WHAT NEEDS TO BE DONE =>
When you print the material, keep every line identical to the original.

[Opening AVAILABLE DATA section]

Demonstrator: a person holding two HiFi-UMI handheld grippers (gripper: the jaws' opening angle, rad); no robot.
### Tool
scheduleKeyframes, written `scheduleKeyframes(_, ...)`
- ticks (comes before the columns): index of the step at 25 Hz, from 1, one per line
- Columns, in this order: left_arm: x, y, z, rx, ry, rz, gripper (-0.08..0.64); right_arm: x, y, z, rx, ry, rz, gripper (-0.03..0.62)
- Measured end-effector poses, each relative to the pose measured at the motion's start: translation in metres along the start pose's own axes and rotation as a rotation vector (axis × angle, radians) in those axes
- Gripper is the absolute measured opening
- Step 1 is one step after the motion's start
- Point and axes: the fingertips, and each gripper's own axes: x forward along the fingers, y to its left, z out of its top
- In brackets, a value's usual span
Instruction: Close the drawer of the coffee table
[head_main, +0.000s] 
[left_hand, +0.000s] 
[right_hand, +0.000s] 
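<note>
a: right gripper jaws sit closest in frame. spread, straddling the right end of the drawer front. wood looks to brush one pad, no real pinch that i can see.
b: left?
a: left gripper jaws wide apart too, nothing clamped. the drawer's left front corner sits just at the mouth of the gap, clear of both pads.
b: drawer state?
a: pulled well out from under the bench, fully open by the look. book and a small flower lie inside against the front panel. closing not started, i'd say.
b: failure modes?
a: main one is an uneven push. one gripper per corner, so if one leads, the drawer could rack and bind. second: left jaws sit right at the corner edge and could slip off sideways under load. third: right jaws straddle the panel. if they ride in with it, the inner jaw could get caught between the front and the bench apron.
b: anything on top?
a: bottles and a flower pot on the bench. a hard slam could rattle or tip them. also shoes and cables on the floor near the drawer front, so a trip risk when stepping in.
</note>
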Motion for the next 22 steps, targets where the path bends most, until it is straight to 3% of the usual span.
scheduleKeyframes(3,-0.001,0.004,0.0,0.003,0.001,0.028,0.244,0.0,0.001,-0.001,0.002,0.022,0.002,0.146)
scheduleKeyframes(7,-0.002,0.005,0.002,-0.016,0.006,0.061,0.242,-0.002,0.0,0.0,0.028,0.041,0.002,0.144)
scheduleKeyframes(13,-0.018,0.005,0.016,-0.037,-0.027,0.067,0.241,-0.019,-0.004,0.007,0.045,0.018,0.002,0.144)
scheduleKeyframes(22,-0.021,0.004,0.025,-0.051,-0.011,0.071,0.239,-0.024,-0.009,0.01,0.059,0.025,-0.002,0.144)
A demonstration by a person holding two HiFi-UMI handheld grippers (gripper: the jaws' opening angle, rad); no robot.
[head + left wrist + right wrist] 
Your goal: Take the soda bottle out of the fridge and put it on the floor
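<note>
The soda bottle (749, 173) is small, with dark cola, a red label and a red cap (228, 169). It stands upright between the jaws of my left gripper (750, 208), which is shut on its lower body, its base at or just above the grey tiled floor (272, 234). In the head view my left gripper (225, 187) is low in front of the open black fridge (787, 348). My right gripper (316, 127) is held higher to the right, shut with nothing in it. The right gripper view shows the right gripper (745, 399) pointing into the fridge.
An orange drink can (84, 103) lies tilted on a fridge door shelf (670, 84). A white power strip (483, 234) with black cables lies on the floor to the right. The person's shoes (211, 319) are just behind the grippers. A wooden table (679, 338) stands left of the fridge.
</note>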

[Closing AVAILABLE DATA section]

WRITTEN RESPONSE =>
Demonstrator: a person holding two HiFi-UMI handheld grippers (gripper: the jaws' opening angle, rad); no robot.
### Tool
scheduleKeyframes, written `scheduleKeyframes(_, ...)`
- ticks (comes before the columns): index of the step at 25 Hz, from 1, one per line
- Columns, in this order: left_arm: x, y, z, rx, ry, rz, gripper (-0.08..0.64); right_arm: x, y, z, rx, ry, rz, gripper (-0.03..0.62)
- Measured end-effector poses, each relative to the pose measured at the motion's start: translation in metres along the start pose's own axes and rotation as a rotation vector (axis × angle, radians) in those axes
- Gripper is the absolute measured opening
- Step 1 is one step after the motion's start
- Point and axes: the fingertips, and each gripper's own axes: x forward along the fingers, y to its left, z out of its top
- In brackets, a value's usual span
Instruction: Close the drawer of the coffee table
[head_main, +0.000s] 
[left_hand, +0.000s] 
[right_hand, +0.000s] 
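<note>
a: right gripper jaws sit closest in frame. spread, straddling the right end of the drawer front. wood looks to brush one pad, no real pinch that i can see.
b: left?
a: left gripper jaws wide apart too, nothing clamped. the drawer's left front corner sits just at the mouth of the gap, clear of both pads.
b: drawer state?
a: pulled well out from under the bench, fully open by the look. book and a small flower lie inside against the front panel. closing not started, i'd say.
b: failure modes?
a: main one is an uneven push. one gripper per corner, so if one leads, the drawer could rack and bind. second: left jaws sit right at the corner edge and could slip off sideways under load. third: right jaws straddle the panel. if they ride in with it, the inner jaw could get caught between the front and the bench apron.
b: anything on top?
a: bottles and a flower pot on the bench. a hard slam could rattle or tip them. also shoes and cables on the floor near the drawer front, so a trip risk when stepping in.
</note>
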Motion for the next 22 steps, targets where the path bends most, until it is straight to 3% of the usual span.
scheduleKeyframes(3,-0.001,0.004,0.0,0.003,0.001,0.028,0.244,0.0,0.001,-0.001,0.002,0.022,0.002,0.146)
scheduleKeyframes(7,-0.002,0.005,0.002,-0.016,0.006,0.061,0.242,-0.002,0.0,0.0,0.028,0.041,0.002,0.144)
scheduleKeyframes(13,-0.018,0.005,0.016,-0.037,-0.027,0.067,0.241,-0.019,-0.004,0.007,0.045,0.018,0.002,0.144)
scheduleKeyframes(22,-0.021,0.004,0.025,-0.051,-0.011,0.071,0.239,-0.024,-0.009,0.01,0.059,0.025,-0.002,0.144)
A demonstration by a person holding two HiFi-UMI handheld grippers (gripper: the jaws' opening angle, rad); no robot.
[head + left wrist + right wrist] 
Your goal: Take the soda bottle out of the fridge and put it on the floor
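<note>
The soda bottle (749, 173) is small, with dark cola, a red label and a red cap (228, 169). It stands upright between the jaws of my left gripper (750, 208), which is shut on its lower body, its base at or just above the grey tiled floor (272, 234). In the head view my left gripper (225, 187) is low in front of the open black fridge (787, 348). My right gripper (316, 127) is held higher to the right, shut with nothing in it. The right gripper view shows the right gripper (745, 399) pointing into the fridge.
An orange drink can (84, 103) lies tilted on a fridge door shelf (670, 84). A white power strip (483, 234) with black cables lies on the floor to the right. The person's shoes (211, 319) are just behind the grippers. A wooden table (679, 338) stands left of the fridge.
</note>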

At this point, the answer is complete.